When counting, include every line of the data that holds "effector", then state the total alone.

DATA SHOWN:
◆ ◆ ◆ ◆

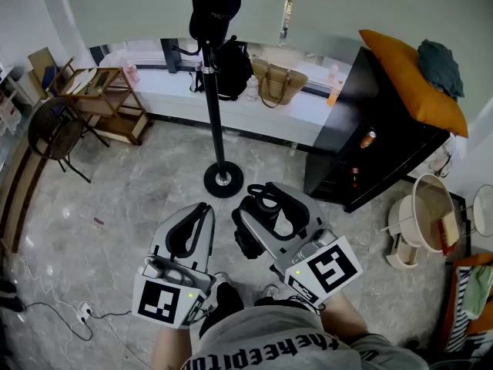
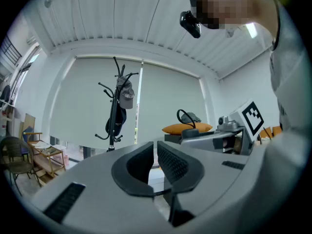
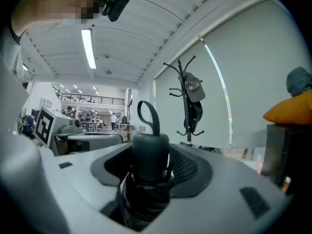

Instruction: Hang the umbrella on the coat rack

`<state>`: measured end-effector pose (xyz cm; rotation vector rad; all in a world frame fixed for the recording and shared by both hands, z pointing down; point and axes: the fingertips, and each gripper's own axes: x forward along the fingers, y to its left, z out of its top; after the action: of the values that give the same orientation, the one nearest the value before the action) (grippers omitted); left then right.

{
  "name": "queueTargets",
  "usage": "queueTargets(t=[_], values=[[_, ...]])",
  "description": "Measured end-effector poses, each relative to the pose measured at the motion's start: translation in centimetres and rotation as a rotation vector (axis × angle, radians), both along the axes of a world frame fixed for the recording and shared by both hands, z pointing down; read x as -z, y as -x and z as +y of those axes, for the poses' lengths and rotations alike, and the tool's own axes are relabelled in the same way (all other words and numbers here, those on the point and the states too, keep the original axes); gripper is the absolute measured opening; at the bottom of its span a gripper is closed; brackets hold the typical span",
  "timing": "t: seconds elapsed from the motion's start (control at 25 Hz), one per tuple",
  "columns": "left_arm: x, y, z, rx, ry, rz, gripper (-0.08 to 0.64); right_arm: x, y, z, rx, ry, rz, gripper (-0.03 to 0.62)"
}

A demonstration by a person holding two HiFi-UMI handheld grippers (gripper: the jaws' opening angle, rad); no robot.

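While both grippers sit low in the frame, the umbrella is in hand and well apart from the rack.
Right gripper (image 3: 151, 152), lower centre: jaws spread wide, clamped on the folded black umbrella (image 3: 146, 179), strap loop upward. Left gripper (image 2: 155, 147), lower left: jaws together, empty. Beyond, top centre: coat rack (image 1: 215, 114) on the marble floor (image 1: 139, 191), with a cap (image 1: 214, 10) and a dark bag (image 1: 233, 68) hanging on it.

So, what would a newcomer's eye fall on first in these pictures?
Probably the folded black umbrella, clamped in the right gripper low in the head view. Next comes the black coat rack standing straight ahead, with a cap and a dark bag hanging on it. The orange cushion on the black cabinet at the right also stands out.
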<state>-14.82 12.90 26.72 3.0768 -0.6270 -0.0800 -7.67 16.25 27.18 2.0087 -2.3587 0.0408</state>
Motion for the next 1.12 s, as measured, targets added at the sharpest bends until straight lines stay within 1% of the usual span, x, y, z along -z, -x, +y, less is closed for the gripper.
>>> queueTargets(t=[0.56, 0.92, 1.12], values=[[-0.1, 0.9, -1.6, -0.038, 0.0, 0.011, 0.037, -0.1, 1.4, -1.2, -0.034, 0.002, 0.016, 0.238], [0.3, 1.9, -4.7, -0.076, -0.014, 0.017, 0.035, -0.3, 2.7, -3.8, -0.065, -0.001, 0.01, 0.239], [0.2, 2.5, -6.2, -0.108, -0.022, 0.025, 0.037, -0.2, 2.9, -4.8, -0.109, -0.022, -0.011, 0.239]])
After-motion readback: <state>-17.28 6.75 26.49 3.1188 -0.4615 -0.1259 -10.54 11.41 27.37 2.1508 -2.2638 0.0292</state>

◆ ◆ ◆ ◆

FINISHED EXERCISE:
2